Repeat the listing below line for line, exactly as shown.

━━━━━ Given information

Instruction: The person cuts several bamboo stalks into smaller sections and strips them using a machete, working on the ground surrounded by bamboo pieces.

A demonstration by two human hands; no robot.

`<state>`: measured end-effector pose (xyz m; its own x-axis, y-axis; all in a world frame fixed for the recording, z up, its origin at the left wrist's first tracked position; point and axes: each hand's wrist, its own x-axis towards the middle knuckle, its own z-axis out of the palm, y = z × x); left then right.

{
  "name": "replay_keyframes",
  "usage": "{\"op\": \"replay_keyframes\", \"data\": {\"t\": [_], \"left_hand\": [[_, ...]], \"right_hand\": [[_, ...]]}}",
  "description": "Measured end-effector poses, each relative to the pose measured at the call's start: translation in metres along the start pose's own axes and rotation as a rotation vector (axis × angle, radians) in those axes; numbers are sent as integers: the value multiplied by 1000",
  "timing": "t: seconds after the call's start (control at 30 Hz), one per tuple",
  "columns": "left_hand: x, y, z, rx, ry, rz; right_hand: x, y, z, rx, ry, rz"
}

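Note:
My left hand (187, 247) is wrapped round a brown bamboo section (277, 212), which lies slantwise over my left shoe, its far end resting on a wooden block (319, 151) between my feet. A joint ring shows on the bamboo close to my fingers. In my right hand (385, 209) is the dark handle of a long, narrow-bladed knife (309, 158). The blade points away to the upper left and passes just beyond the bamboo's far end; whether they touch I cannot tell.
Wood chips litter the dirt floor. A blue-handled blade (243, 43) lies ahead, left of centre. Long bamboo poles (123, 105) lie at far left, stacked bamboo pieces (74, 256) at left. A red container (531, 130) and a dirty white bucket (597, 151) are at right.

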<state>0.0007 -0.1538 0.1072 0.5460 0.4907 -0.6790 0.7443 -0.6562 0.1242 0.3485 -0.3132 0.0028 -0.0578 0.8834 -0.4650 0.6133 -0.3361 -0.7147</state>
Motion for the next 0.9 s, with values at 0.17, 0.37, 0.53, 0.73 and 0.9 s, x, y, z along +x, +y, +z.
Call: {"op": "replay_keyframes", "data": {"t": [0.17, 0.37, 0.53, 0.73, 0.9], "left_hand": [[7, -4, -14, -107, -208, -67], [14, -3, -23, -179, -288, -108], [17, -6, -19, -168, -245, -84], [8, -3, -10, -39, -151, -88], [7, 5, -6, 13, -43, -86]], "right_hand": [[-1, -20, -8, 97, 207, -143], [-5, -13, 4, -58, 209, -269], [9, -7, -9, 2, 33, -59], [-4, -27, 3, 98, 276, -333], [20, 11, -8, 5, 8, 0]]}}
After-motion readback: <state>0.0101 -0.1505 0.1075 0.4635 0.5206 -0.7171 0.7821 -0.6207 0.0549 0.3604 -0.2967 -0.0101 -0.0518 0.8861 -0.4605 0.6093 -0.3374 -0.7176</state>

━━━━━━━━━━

Result for this exercise:
Instruction: The person cuts several bamboo stalks into smaller sections and strips them using a machete, working on the ground surrounded by bamboo pieces.

A demonstration by two human hands; no robot.

`<state>`: measured end-effector pose (xyz m; its own x-axis, y-axis; all in a world frame fixed for the recording, z up, its origin at the left wrist's first tracked position; point and axes: each hand's wrist, its own x-axis towards the middle knuckle, its own z-axis out of the palm, y = z × x); left then right.

{
  "name": "replay_keyframes",
  "usage": "{\"op\": \"replay_keyframes\", \"data\": {\"t\": [_], \"left_hand\": [[_, ...]], \"right_hand\": [[_, ...]]}}",
  "description": "Measured end-effector poses, each relative to the pose measured at the call's start: translation in metres along the start pose's own axes and rotation as a rotation vector (axis × angle, radians) in those axes; numbers are sent as integers: the value multiplied by 1000",
  "timing": "t: seconds after the call's start (control at 30 Hz), one per tuple",
  "columns": "left_hand: x, y, z, rx, ry, rz; right_hand: x, y, z, rx, ry, rz"
}

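Note:
My left hand (187, 247) is wrapped round a brown bamboo section (277, 212), which lies slantwise over my left shoe, its far end resting on a wooden block (319, 151) between my feet. A joint ring shows on the bamboo close to my fingers. In my right hand (385, 209) is the dark handle of a long, narrow-bladed knife (309, 158). The blade points away to the upper left and passes just beyond the bamboo's far end; whether they touch I cannot tell.
Wood chips litter the dirt floor. A blue-handled blade (243, 43) lies ahead, left of centre. Long bamboo poles (123, 105) lie at far left, stacked bamboo pieces (74, 256) at left. A red container (531, 130) and a dirty white bucket (597, 151) are at right.
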
<state>0.0007 -0.1538 0.1072 0.5460 0.4907 -0.6790 0.7443 -0.6562 0.1242 0.3485 -0.3132 0.0028 -0.0578 0.8834 -0.4650 0.6133 -0.3361 -0.7147</state>
Motion for the next 0.9 s, with values at 0.17, 0.37, 0.53, 0.73 and 0.9 s, x, y, z along +x, +y, +z.
Call: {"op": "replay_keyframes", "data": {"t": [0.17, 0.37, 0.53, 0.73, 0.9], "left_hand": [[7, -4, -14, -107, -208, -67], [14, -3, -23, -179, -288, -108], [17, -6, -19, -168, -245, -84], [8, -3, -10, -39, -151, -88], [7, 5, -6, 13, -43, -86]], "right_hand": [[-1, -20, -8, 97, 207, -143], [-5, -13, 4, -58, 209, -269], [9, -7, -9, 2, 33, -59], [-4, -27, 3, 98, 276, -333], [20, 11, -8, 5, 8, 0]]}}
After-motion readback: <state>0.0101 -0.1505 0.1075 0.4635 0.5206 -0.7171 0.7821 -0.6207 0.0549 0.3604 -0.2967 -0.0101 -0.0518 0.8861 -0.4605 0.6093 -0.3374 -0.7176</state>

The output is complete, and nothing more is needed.